### Exercise description
Using the data below, return the stretch from the line that contains "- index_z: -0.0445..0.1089" through the line that contains "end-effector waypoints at", both included, exactly as it stands and nothing beyond it.

========

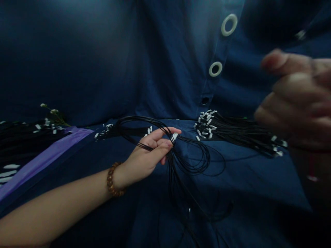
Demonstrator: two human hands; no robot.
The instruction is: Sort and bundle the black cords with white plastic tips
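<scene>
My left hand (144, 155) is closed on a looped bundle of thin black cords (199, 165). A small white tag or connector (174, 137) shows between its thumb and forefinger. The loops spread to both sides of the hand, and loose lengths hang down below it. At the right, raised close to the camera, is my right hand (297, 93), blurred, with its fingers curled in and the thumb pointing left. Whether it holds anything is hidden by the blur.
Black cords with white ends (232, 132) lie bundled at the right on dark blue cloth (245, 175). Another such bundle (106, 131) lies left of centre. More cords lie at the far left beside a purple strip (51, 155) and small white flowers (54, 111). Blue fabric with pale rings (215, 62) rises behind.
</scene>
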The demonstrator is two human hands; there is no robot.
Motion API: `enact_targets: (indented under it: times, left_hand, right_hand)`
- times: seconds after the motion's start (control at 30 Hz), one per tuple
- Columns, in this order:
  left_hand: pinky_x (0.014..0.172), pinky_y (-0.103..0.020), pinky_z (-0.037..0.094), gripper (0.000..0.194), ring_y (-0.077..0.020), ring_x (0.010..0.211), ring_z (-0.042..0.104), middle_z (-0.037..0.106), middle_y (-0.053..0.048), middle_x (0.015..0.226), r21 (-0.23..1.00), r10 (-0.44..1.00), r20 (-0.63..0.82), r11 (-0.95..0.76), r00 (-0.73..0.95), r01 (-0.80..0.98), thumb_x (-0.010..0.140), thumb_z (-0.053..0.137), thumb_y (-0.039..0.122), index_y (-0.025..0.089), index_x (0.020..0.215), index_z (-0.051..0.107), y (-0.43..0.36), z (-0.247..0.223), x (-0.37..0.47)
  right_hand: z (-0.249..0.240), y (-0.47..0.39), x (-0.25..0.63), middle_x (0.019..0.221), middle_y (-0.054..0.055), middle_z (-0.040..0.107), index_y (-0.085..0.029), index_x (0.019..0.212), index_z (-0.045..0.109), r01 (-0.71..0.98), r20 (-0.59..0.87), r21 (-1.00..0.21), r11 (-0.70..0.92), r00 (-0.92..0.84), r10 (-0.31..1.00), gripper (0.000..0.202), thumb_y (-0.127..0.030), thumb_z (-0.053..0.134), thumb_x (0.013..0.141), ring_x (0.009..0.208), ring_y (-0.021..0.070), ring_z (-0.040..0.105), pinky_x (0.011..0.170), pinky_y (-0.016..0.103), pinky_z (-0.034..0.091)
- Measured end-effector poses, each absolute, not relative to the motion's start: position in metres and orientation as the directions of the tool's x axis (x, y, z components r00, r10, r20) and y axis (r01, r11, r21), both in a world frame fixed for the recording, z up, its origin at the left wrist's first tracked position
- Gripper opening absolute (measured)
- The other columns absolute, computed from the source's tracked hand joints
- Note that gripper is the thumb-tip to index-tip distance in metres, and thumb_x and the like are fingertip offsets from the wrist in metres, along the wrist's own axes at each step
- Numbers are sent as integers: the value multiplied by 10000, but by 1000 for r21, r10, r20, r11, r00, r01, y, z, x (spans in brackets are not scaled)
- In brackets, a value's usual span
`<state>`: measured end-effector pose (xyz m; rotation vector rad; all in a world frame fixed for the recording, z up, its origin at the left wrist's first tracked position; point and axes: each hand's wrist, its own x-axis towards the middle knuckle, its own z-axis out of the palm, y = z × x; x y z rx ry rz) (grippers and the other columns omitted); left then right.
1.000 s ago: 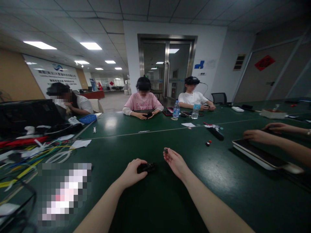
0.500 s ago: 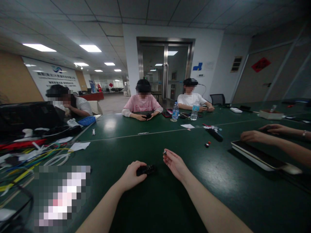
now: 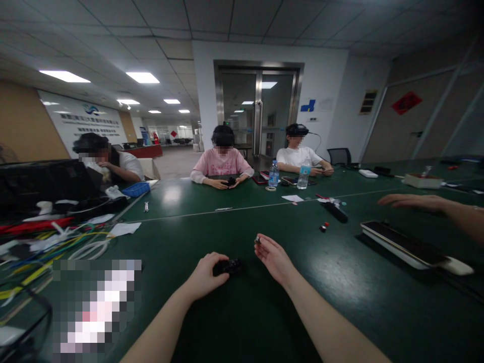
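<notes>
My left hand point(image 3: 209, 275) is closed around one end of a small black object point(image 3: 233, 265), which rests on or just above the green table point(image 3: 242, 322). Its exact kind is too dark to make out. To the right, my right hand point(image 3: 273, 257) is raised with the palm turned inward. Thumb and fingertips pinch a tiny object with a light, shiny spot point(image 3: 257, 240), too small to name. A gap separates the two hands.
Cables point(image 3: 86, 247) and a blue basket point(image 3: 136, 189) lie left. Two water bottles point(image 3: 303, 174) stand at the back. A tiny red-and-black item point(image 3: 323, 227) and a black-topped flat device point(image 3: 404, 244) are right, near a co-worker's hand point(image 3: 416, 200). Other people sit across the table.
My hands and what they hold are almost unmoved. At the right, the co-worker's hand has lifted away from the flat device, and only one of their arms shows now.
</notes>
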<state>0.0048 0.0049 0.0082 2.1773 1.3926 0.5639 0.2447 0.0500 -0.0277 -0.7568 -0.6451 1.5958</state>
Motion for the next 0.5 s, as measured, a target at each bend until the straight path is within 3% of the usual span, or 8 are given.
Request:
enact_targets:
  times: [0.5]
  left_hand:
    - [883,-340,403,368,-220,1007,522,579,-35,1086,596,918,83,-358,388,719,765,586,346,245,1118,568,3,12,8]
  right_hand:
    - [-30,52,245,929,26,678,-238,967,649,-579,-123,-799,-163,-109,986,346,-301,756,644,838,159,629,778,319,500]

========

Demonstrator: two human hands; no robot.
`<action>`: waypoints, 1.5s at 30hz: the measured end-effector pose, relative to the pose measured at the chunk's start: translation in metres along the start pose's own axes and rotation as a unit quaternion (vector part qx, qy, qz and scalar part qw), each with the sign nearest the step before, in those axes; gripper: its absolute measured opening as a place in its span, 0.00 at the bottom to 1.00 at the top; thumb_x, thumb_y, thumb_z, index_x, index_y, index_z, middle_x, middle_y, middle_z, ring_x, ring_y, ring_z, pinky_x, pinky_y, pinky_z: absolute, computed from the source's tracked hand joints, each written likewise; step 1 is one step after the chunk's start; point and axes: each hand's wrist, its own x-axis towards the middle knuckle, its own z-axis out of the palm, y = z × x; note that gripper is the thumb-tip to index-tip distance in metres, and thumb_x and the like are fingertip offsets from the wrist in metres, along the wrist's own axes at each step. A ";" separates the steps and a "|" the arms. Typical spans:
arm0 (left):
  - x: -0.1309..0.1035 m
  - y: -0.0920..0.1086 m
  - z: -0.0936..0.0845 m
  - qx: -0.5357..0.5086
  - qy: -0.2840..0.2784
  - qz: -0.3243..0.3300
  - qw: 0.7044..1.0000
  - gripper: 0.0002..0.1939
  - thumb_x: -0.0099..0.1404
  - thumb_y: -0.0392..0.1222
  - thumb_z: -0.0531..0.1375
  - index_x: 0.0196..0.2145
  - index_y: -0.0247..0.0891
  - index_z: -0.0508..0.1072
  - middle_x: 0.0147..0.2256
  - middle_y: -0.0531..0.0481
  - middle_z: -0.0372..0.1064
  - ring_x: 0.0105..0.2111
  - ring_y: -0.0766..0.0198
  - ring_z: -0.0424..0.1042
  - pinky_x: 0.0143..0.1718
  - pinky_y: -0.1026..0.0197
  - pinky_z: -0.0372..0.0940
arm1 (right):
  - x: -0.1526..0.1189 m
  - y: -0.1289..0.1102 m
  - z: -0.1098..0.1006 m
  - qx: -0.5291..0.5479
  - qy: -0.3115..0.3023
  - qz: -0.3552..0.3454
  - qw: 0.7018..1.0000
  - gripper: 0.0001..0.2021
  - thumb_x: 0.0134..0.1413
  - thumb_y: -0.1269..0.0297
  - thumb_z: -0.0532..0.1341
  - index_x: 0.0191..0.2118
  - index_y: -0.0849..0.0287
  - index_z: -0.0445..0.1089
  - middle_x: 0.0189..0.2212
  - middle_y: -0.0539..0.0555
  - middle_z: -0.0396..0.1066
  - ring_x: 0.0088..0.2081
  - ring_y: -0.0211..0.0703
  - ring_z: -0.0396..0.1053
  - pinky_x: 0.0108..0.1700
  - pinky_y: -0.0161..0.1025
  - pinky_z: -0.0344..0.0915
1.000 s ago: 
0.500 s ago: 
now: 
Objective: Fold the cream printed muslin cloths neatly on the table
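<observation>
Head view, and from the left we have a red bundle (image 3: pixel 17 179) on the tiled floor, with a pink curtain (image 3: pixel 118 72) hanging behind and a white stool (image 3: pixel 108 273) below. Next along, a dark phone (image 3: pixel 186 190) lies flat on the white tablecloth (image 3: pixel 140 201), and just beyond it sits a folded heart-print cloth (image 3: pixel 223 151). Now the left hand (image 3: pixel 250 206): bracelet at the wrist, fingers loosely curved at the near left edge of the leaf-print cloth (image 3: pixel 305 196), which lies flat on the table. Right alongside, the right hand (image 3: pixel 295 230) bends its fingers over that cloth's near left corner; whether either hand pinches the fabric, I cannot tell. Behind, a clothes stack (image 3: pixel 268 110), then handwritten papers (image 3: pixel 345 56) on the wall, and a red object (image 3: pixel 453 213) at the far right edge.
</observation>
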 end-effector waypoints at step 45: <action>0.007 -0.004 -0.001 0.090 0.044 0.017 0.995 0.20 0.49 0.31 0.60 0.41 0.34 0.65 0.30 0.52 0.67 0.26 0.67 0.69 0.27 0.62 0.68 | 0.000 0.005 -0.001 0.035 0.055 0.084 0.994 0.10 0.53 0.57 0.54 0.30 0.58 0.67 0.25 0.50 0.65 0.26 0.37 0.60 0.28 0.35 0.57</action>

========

### Output of the task
  - index_z: -0.0445..0.1089
  - middle_x: 0.0189..0.2212
  - middle_y: -0.0539..0.0555
  - middle_z: -0.0396..0.1066
  - ring_x: 0.0088..0.2081
  - ring_y: -0.0211..0.0703
  - ring_z: -0.0396..0.1053
  - pinky_x: 0.0108..0.1700
  - pinky_y: -0.0161..0.1025
  - pinky_z: -0.0344..0.0915
1.000 s ago: 
0.500 s ago: 
now: 
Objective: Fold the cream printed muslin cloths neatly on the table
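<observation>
Head view, and from the left we have a red bundle (image 3: pixel 17 179) on the tiled floor, with a pink curtain (image 3: pixel 118 72) hanging behind and a white stool (image 3: pixel 108 273) below. Next along, a dark phone (image 3: pixel 186 190) lies flat on the white tablecloth (image 3: pixel 140 201), and just beyond it sits a folded heart-print cloth (image 3: pixel 223 151). Now the left hand (image 3: pixel 250 206): bracelet at the wrist, fingers loosely curved at the near left edge of the leaf-print cloth (image 3: pixel 305 196), which lies flat on the table. Right alongside, the right hand (image 3: pixel 295 230) bends its fingers over that cloth's near left corner; whether either hand pinches the fabric, I cannot tell. Behind, a clothes stack (image 3: pixel 268 110), then handwritten papers (image 3: pixel 345 56) on the wall, and a red object (image 3: pixel 453 213) at the far right edge.
</observation>
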 end-effector waypoints at step 45: <action>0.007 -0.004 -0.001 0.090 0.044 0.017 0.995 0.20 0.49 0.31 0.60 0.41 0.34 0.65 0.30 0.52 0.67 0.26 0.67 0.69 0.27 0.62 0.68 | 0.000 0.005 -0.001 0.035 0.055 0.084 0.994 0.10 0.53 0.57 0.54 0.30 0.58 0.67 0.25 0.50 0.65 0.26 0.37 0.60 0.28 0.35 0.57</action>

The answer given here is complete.